As that old expression sort of goes, those who can, do, and those who can’t …well, they try really hard and hope for the best. The former is the case with ABC’s The Catch, the latest entertaining effort from the Shonda Rhimes foundry which debuts March 24. The latter is the case with the March 22-premiering NBC medical drama Heartbeat — which is not even Grey’s Anatomy lite.
Taking over the TGIT 10 PM slot of the now-wrapped second season of How To Get Away With Murder, The Catch is, as my video review above says, a slick and high-octane, high-production-value property which could prove a real midseason potboiler. Starring well-cast The Killing star Mireille Enos as Alice Vaughan, L.A.’s top P.I., and Peter Krause as con artist extraordinaire Mr. X (who also happened to pose as her boyfriend to fleece her and her company), ABC Studios’ The Catch went through a bunch of re-castings and behind-the-scenes shakeups, including the exit of co-creator Jennifer Schuur, to make it to this week’s debut.
ABC only provided the pilot for review, so where the first 10-episode season of the show executive produced by Rhimes and Betsy Beers and showrun by Allan Heinberg goes is a bit of guesswork. However, with agile pacing and double helix plotlines — both Shondland specialties — the fine suits, stilettos and scam-fueled show seems to fit in well as a West Coast version of Scandal. And that’s fun at the very least.
Based on Dr. Kathy Magliato’s 2010 book Heart Matters: A Memoir Of A Female Surgeon, Heartbeat reveals that while imitation can be the sincerest form of flattery, it doesn’t mean the outcome will be any good. Developed by Jill Gordon and starring Melissa George as renowned Dr.

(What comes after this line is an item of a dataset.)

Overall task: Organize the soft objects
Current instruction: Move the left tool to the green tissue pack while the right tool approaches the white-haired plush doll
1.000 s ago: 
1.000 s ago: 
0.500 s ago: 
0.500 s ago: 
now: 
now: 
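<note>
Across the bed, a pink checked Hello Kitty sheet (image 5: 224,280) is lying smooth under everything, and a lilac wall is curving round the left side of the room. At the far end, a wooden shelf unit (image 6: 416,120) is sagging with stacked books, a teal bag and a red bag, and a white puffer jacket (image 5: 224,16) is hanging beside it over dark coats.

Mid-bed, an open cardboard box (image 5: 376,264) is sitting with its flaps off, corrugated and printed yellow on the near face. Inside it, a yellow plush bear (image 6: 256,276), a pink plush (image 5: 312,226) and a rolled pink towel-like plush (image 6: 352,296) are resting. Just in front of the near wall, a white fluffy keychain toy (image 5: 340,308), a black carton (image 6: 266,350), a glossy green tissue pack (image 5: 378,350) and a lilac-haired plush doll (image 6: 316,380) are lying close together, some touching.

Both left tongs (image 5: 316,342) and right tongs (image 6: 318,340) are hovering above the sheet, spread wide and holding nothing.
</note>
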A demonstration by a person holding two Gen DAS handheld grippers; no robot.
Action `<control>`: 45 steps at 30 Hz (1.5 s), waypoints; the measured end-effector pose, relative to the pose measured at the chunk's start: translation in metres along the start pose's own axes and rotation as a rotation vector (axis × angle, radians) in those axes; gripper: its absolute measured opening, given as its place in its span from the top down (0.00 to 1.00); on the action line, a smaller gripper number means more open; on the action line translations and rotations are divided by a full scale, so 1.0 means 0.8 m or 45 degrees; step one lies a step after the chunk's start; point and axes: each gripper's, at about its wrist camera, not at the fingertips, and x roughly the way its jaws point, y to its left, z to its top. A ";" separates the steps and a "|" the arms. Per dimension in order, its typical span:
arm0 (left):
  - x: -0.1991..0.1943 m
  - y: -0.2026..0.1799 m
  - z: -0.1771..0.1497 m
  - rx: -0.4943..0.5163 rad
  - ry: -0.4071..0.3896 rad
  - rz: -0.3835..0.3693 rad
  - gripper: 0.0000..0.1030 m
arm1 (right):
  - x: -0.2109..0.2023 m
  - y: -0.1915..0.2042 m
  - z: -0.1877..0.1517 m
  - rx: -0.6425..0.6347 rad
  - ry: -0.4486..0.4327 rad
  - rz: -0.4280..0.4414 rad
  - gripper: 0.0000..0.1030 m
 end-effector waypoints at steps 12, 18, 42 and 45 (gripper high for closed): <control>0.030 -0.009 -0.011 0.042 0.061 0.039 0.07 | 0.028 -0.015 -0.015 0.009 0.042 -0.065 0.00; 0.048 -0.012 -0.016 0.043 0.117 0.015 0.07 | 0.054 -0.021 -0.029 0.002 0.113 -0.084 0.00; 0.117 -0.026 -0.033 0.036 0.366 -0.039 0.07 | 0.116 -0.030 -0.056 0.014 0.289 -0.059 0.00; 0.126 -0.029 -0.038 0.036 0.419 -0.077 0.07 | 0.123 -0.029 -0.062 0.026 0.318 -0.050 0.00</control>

Alexandra Panttiere, Heartbeat premieres with a preview in a choice post-The Voice slot at 9 PM before moving to its regular perch of 8 PM on Wednesdays on March 23. Delayed from coming to air in the fall to now because of former Grey’s actress George’s pregnancy, the wayward Heartbeat is many ways reminiscent of NBC’s ill-conceived and thankfully short-lived 2014 drama State of Affairs as one of those shows where networks simply flatline on the originality chart.

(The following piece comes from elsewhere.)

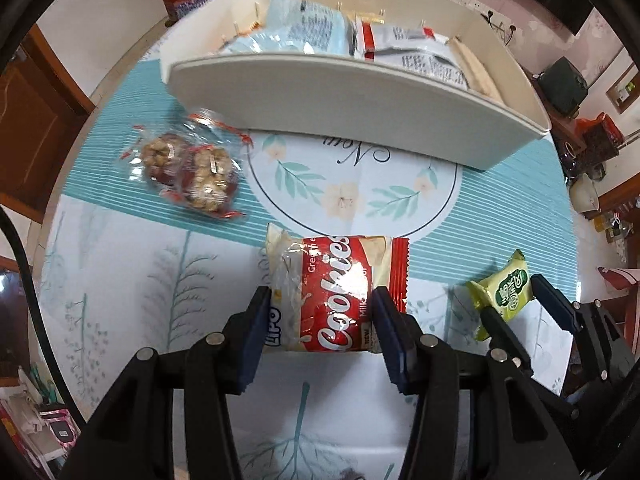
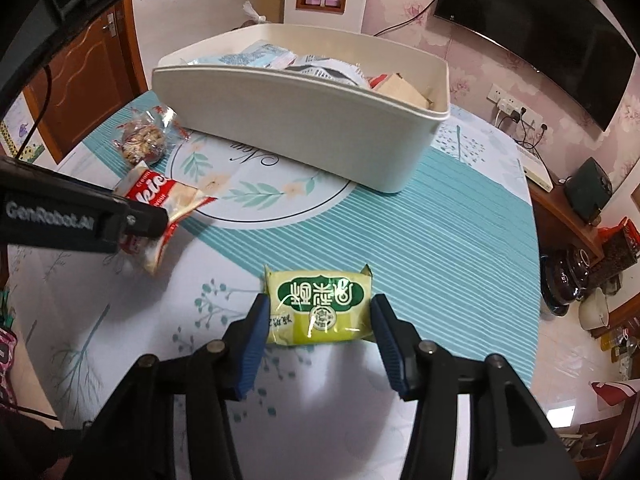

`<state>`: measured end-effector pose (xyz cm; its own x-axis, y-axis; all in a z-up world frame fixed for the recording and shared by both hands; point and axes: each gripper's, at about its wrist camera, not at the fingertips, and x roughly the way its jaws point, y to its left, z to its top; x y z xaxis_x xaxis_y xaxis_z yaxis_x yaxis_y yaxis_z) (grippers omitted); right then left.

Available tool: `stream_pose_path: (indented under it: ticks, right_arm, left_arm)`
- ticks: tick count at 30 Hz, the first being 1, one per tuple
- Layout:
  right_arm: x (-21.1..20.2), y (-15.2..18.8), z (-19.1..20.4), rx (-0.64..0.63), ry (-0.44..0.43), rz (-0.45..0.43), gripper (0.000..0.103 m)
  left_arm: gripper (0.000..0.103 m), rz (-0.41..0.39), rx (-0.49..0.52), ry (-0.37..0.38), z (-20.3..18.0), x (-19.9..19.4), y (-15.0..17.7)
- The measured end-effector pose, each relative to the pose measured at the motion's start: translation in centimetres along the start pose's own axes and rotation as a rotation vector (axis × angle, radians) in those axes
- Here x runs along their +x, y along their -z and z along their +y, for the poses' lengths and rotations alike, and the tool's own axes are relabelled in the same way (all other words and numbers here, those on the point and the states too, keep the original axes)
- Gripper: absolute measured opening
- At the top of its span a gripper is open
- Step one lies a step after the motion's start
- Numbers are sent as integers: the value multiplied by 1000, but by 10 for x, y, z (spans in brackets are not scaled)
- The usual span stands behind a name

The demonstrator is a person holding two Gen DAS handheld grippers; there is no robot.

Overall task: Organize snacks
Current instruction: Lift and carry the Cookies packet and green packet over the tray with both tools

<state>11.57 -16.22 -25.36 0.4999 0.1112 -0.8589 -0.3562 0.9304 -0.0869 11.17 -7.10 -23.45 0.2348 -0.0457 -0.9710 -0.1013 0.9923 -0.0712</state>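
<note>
While both grippers point down at the table (image 2: 440, 240), left gripper (image 1: 320, 312) clamps the cookies pack (image 1: 336, 292) between its pads. Right gripper (image 2: 318, 312) straddles the green snack packet (image 2: 320, 306), pads at both ends; can't tell if they press. White bin (image 2: 304, 120) sits beyond both.
</note>
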Motion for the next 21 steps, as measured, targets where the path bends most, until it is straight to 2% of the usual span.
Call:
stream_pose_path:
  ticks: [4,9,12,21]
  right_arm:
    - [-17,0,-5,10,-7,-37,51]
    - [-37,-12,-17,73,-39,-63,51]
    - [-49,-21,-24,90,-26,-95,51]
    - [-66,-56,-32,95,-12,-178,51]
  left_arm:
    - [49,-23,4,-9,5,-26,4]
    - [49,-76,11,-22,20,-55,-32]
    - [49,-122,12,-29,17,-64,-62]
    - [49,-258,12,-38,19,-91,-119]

Trying way too hard to be Grey’s, the series from executive producers Gordon, Amy Brenneman (a Private Practice alum), Brad Silberling and Robert Duncan McNeill often ends up as an unfunny Scrubs, with a near-ubiquitous monotone of righteous delivery plus self-kamikazing one-liners and characters and plots that make it almost impossible to engage in.